Axe 3. Quels types de lagunes sont les plus résilients ?
- prédire les trajectoires lagunaires en fonction des scénarios climatiques du DRIAS à l'horizon 2050, selon des méthodes de modélisation statistique (modèle linéaire à effets mixtes) et des techniques d'IA (machine learning) ;
- identifier des facteurs de risque et des facteurs de résilience vis-à-vis de la réponse des lagunes au changement climatique ;
- construire des modèles conceptuels pour chaque type de lagunes, représentant les systèmes « climat/bassin versant/lagune », intégrant les variables-clés identifiées et leurs interactions ;
- consolider ces modèles avec les experts locaux (une lagune par type).
L'élaboration des scénarios d'évolution des lagunes méditerranéennes s'appuiera sur le portail DRIAS (Météo-France) fournissant des scénarios climatiques régionaux selon la Trajectoire de Réchauffement de Référence pour l'Adaptation au CC, construite sur les projections du GIEC.
Pour relever les défis majeurs posés par le fonctionnement complexe des lagunes côtières, à l'interface entre la terre et la mer, et sous l'effet combiné de facteurs de stress (eutrophisation/oligotrophisation et CC), des recherches seront menées selon une approche interdisciplinaire afin de construire des modèles conceptuels originaux synthétisant les facteurs clés et les chaînes causales (Bless et al. 2018). En outre, le prétraitement et le traitement de grands ensembles de données (25 ans, 22 stations) provenant de diverses sources (climat, hydrologie, lagunes) nécessitent la mise en oeuvre d'analyses de données innovantes (Grollemund et al. 2019, Soudant & Hernández-Fariñas 2023) et conduiront au déploiement d'outils d'IA, ce qui est sans précédent à cette échelle pour des écosystèmes aussi complexes.
Le profil recherché
L'étudiant.e est issu.e d'une formation en écologie (M2 ; école d'ingénieurs), si possible marine ou aquatique.
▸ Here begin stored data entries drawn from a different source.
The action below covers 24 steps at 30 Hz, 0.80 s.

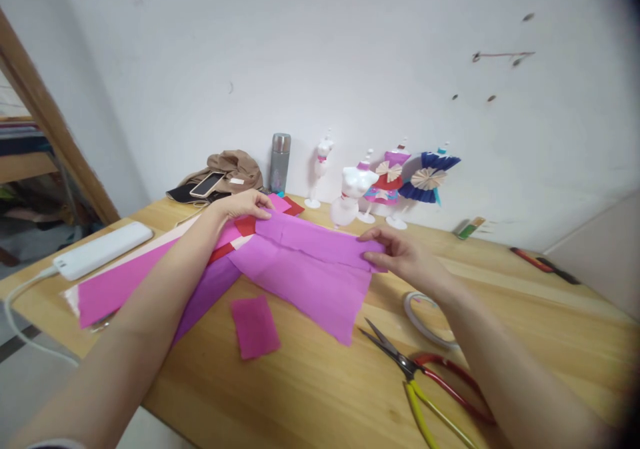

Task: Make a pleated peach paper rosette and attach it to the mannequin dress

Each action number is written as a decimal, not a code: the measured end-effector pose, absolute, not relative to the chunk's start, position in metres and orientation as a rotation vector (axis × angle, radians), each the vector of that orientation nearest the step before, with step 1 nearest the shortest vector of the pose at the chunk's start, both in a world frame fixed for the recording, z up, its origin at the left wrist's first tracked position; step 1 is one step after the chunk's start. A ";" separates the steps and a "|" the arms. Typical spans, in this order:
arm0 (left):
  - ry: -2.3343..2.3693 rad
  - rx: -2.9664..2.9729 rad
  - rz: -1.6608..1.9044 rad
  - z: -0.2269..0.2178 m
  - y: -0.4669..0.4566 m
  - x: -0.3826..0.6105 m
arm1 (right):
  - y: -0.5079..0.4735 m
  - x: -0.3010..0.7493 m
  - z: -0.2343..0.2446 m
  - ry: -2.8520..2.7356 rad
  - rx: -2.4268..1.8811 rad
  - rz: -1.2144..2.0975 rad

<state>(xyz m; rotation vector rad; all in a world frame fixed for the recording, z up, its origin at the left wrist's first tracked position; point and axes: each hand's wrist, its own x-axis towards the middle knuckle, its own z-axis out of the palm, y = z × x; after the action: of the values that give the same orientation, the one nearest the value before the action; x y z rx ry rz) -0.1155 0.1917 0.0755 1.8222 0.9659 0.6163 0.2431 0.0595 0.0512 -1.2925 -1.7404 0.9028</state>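
Note:
A light purple sheet of crepe paper (310, 276) is stretched between my two hands, with a folded strip along its upper edge. My left hand (247, 204) pinches its upper left corner. At the right end, my right hand (397, 256) grips the folded strip between thumb and fingers. A small magenta paper piece (255, 327) lies on the table just in front of the sheet. Scissors (407, 367) with one red and one yellow handle lie with blades apart below my right hand. A roll of tape (414, 316) is partly hidden behind my right forearm.
Small white dress-form mannequins (353, 186), some dressed in paper, stand along the wall beside a grey flask (280, 164). A phone (207, 184) rests on a brown cap (235, 169). A white power bank (103, 249) lies left. A red-and-black cutter (545, 266) lies right.

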 end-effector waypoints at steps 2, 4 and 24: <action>0.942 1.779 0.655 0.076 0.192 -0.117 | 0.060 0.243 0.052 -1.704 -1.286 0.932; 0.919 1.733 0.691 0.076 0.191 -0.119 | 0.059 0.242 0.055 -1.668 -1.313 0.947; 0.644 1.376 1.032 0.082 0.180 -0.100 | 0.057 0.237 0.059 -1.497 -1.289 1.048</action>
<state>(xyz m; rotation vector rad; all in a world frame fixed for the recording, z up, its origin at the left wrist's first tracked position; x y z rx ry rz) -0.0998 0.1801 0.0824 1.3762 0.6442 1.0322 0.2369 0.0573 0.0591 -1.2894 -1.4965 1.0481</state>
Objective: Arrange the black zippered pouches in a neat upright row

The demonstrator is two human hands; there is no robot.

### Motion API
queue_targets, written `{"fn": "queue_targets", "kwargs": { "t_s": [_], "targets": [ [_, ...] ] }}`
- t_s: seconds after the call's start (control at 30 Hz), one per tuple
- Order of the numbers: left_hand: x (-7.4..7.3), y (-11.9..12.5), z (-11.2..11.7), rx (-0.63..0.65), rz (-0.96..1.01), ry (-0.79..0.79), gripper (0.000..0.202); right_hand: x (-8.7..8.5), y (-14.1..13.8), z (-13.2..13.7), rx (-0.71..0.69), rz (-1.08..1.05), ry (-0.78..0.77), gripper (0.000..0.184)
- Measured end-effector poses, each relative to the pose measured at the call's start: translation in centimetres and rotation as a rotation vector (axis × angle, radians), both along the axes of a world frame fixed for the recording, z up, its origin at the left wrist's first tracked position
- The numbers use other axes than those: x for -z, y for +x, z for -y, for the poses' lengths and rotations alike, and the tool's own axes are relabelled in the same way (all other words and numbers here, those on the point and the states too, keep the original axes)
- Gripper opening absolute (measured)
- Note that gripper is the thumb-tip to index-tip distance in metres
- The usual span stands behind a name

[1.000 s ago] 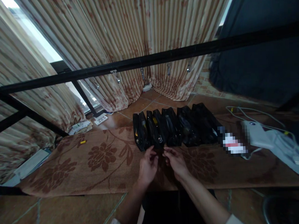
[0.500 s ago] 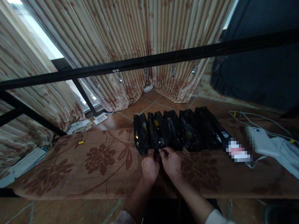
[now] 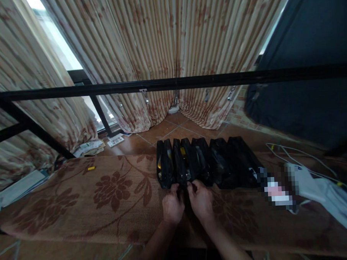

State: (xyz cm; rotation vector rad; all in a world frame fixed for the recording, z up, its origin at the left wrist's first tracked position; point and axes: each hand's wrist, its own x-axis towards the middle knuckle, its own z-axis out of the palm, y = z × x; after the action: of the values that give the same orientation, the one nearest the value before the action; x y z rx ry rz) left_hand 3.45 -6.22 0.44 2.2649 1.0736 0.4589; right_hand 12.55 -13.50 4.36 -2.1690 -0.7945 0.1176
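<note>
Several black pouches stand side by side on the brown floral cloth; the pouch near the left end of the row, directly ahead of the left hand and the right hand, has its near end at the fingertips; the fingers of both hands are curled, tips drawn close together; whether they pinch an edge or only touch it cannot be told, the contact being dark and partly hidden.

Caution: spacing is tight, so an uneven pull could drag or topple a neighbour; a sideways tug could ruck the cloth; dim light on black material could cause a missed grip.

Markings: the white card beside the curtain carries dark print, too small to read; the pixelated item yields no wording; no brand is legible.
</note>
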Motion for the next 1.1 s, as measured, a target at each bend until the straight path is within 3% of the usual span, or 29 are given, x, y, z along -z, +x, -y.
{"fn": "queue_targets", "kwargs": {
  "t_s": [0.17,0.27,0.43,0.6,0.87,1.0,1.1],
  "targets": [
    [0.0,0.1,-0.2,0.009,0.012,0.01,0.029,0.6,-0.2,1.5,-0.003,-0.073,0.078,0.026],
    [0.0,0.1,0.0,0.033,0.017,0.017,0.028,1.3,0.0,3.4,0.074,-0.119,0.134,0.029],
    [0.0,-0.1,0.8,0.192,0.02,0.04,0.028,1.6,1.6,5.3,0.241,-0.143,0.189,0.039],
    [-0.2,0.0,1.2,0.333,0.009,0.122,0.031,1.4,3.8,4.7,0.24,-0.131,0.151,0.035],
    [0.0,0.2,1.0,0.307,-0.022,0.142,0.029,2.2,4.4,5.3,0.206,-0.134,0.099,0.027],
    [0.0,0.3,0.9,0.306,-0.024,0.159,0.027,2.7,4.5,7.5,0.336,-0.141,0.108,0.026],
    [-0.1,0.2,0.9,0.291,-0.039,0.174,0.028,2.8,5.5,8.9,0.448,-0.147,0.119,0.036]
  ]
}}
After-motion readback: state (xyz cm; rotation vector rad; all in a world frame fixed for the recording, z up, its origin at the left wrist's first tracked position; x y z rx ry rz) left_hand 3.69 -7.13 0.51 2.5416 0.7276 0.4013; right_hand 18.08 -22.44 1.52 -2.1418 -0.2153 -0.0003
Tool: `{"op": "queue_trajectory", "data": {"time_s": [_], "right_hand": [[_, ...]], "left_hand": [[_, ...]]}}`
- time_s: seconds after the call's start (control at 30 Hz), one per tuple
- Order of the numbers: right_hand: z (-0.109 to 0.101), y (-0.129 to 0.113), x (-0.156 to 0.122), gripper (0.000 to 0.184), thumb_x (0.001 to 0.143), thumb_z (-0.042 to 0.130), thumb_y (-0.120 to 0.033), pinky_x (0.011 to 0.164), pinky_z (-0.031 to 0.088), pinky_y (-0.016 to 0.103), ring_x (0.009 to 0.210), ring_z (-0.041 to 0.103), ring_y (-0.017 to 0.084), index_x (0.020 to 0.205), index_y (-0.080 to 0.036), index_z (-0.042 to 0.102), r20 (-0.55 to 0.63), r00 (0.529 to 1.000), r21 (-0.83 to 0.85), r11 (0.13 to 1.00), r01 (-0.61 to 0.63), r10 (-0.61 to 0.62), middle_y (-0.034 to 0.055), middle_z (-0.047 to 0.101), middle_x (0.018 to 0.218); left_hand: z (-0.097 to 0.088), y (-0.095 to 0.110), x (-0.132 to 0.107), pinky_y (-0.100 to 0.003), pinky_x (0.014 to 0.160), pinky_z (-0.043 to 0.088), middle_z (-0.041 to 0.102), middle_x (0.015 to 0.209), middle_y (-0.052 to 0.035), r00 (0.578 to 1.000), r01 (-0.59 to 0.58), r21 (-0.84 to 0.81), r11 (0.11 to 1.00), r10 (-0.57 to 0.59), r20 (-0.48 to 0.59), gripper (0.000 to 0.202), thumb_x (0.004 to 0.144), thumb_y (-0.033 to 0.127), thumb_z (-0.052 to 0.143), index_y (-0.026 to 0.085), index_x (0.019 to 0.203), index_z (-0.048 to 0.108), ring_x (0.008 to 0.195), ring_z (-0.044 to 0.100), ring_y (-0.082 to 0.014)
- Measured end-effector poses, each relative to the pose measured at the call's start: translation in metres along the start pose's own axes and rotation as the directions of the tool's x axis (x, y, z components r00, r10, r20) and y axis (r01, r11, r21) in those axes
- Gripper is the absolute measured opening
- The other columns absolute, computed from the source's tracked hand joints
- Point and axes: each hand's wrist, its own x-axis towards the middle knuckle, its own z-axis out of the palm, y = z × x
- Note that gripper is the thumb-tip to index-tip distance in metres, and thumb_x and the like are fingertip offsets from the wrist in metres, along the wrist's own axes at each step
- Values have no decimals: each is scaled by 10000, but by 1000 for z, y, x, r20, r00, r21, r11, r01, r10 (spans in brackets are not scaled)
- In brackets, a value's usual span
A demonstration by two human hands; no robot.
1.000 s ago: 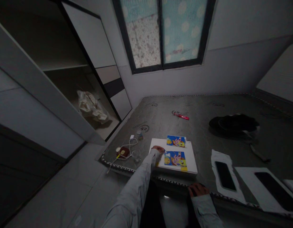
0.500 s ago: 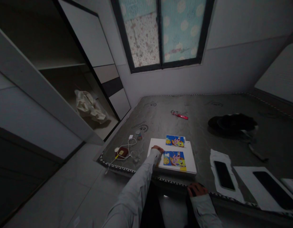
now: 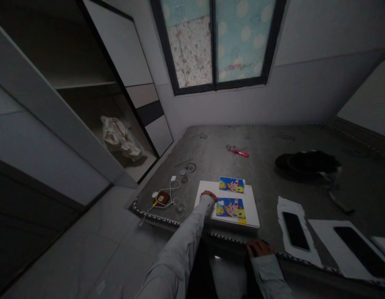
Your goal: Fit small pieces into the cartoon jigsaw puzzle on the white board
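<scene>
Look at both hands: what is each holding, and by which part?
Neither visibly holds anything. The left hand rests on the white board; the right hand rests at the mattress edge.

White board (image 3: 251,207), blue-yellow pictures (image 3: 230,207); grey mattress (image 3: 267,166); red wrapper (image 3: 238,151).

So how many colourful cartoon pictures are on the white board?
2: the far picture lies at the white board's far edge, the near picture beside the left hand.
</scene>
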Motion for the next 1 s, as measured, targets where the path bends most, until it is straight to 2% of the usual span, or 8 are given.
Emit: {"op": "queue_trajectory", "data": {"time_s": [0.13,0.27,0.37,0.43,0.53,0.67,0.8,1.0], "right_hand": [[-3,0,3,283,1060,595,-351,903,488,420,980,779,265,943,-319,850,-19,999,21,999,35,-34,54,857,1023],[-4,-4,12,305,1059,573,-347,888,501,434,967,765,284,932,-316,849,-34,999,42,999,16,-15,80,847,1040],[4,-9,30,326,1067,554,-376,871,498,443,969,758,298,949,-311,851,-55,999,74,997,2,2,91,832,1044],[15,-13,48,324,1070,551,-382,871,495,440,973,752,294,972,-310,851,-66,998,99,995,-3,10,89,825,1054],[34,-22,80,318,1047,558,-405,879,488,430,966,737,277,963,-295,844,-85,996,132,991,-3,15,87,818,1061],[51,-34,115,333,1044,540,-388,845,474,411,1020,736,287,997,-265,846,-93,995,150,988,-24,38,102,805,1078],[48,-44,130,283,1063,580,-349,865,481,399,1040,749,282,1055,-280,855,-68,996,138,989,-53,63,88,811,1107],[34,-51,128,287,1097,598,-362,872,487,387,995,756,271,1062,-256,862,-67,995,105,992,-68,75,83,824,1148]], "left_hand": [[-14,-16,-3,-470,1019,688,799,1293,-102,998,-49,-9,999,48,-46,292,1098,405,784,164,1261,781,1156,785,-255],[-43,-51,-8,-488,1034,685,787,1328,-110,994,-94,7,996,94,-57,300,1100,388,780,163,1298,770,1182,777,-261],[-59,-78,-17,-500,1057,676,784,1346,-112,991,-130,27,991,131,-40,294,1097,385,783,168,1294,773,1207,770,-267],[-63,-91,-25,-504,1076,668,784,1354,-112,989,-147,47,988,148,-26,282,1098,389,780,174,1281,779,1221,765,-269],[-62,-101,-36,-515,1100,655,779,1370,-113,987,-160,68,985,162,-14,278,1095,392,783,179,1275,782,1246,756,-275],[-55,-99,-45,-523,1114,646,775,1377,-113,988,-156,75,985,157,-13,276,1089,389,789,181,1271,782,1261,748,-280],[-49,-96,-46,-519,1110,649,770,1391,-116,990,-139,63,988,140,-18,275,1094,388,783,184,1278,781,1264,746,-279],[-39,-95,-41,-482,1022,686,783,1323,-106,994,-100,-21,995,100,-38,310,1096,396,784,168,1307,766,1157,775,-258]]}}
Il/elle possède des bases solides en écologie numérique (logiciel R) et est capable de mettre en oeuvre et développer des scripts (modèles linéaires, analyses multivariées, voire IA). Il/elle est ouvert.e aux approches interdisciplinaires et dispose de facultés de rédaction et communication en anglais. Rigueur, autonomie, travail en équipe.